We bill per ticket: you pay whenever the AI does the work, resolved or not. Both models bill the attempt.
Our argument is only about two things: the rate, and what you have to buy to reach it. Billing for failed conversations is common to both of us, so that's off the table as a complaint.
Dixa's own page argues for per-conversation billing in almost exactly the terms we've always used for per-ticket billing. I read that as a point in its favor, arrived at independently. We'll do the rate comparison properly further down.
One thing Dixa doesn't tell you: what counts as a conversation over time. Dixa's docs glossary defines one as "the interaction between you and your customers, independent of the channel and the initiator," and notes a conversation "can be open, closed and reopened multiple times."
What Dixa doesn't document anywhere public is whether a reopened conversation re-bills the €0.35, or whether a time window resets it. That gap changes your effective cost. So if reopens are common in your queue, put it to your Order Form; I can't settle it from the public page.
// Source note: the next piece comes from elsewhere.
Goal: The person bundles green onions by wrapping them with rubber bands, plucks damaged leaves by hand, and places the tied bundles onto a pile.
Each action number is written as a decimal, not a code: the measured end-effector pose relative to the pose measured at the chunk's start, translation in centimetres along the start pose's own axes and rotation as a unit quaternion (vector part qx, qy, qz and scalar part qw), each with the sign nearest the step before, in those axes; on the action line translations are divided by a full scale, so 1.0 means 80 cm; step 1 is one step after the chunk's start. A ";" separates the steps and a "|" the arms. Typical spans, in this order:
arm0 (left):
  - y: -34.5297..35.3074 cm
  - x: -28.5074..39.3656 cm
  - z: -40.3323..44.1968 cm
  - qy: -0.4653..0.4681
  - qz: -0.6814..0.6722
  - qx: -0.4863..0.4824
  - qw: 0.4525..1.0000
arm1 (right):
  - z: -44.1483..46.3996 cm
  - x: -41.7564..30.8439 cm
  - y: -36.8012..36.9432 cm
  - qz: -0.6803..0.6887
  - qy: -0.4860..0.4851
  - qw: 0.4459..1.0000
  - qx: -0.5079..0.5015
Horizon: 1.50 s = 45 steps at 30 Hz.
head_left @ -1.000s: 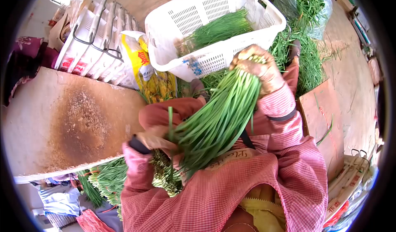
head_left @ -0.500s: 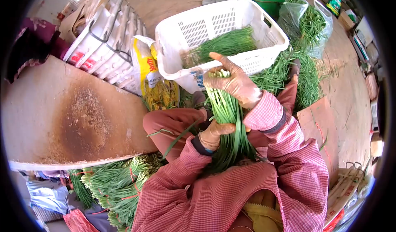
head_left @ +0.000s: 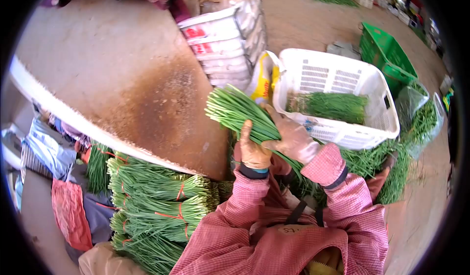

What do Dixa's other AI add-ons cost?

TL;DR: Only one add-on beyond Mim carries a discoverable price, AI Co-Pilot; four more (Quality Assurance, Advanced Insights, Voice Transcription and non-Prime SSO) sit behind a sales call, so any total you build from the public page is a floor.
Beyond Mim, the one AI add-on with a discoverable price is AI Co-Pilot at €39 per seat per month: the agent-assist layer that drafts replies and summaries for your human agents. I say "discoverable" deliberately: that €39 never appears in Dixa's add-on section. It shows up only inside Dixa's own vs-Zendesk comparison table, which lists AI Assistant plus Copilot at €39 a seat, corroborated by the same table's per-seat-before-AI-and-voice figure of €128, since €89 + €39 = €128.
Everything else is a blank. Quality Assurance and AI Auto QA, Advanced Insights, and Voice Transcription carry no published price at all; the FAQ calls QA a "seat-based add-on" and stops there.
SSO is unpriced on Growth and Ultimate (it's bundled into Prime). Seasonal Agent and Collaboration User are listed as add-ons in the compare grid with no figure either.
So treat any Dixa total you compute from the public page as a floor: the least you'll pay, with room only to rise. Four add-ons stay behind a sales call, so the moment your setup needs QA, deeper insights or voice transcription, the number moves. I can't tell you by how much until you're on a call.

What does Dixa cost at 1k, 10k and 50k tickets a month?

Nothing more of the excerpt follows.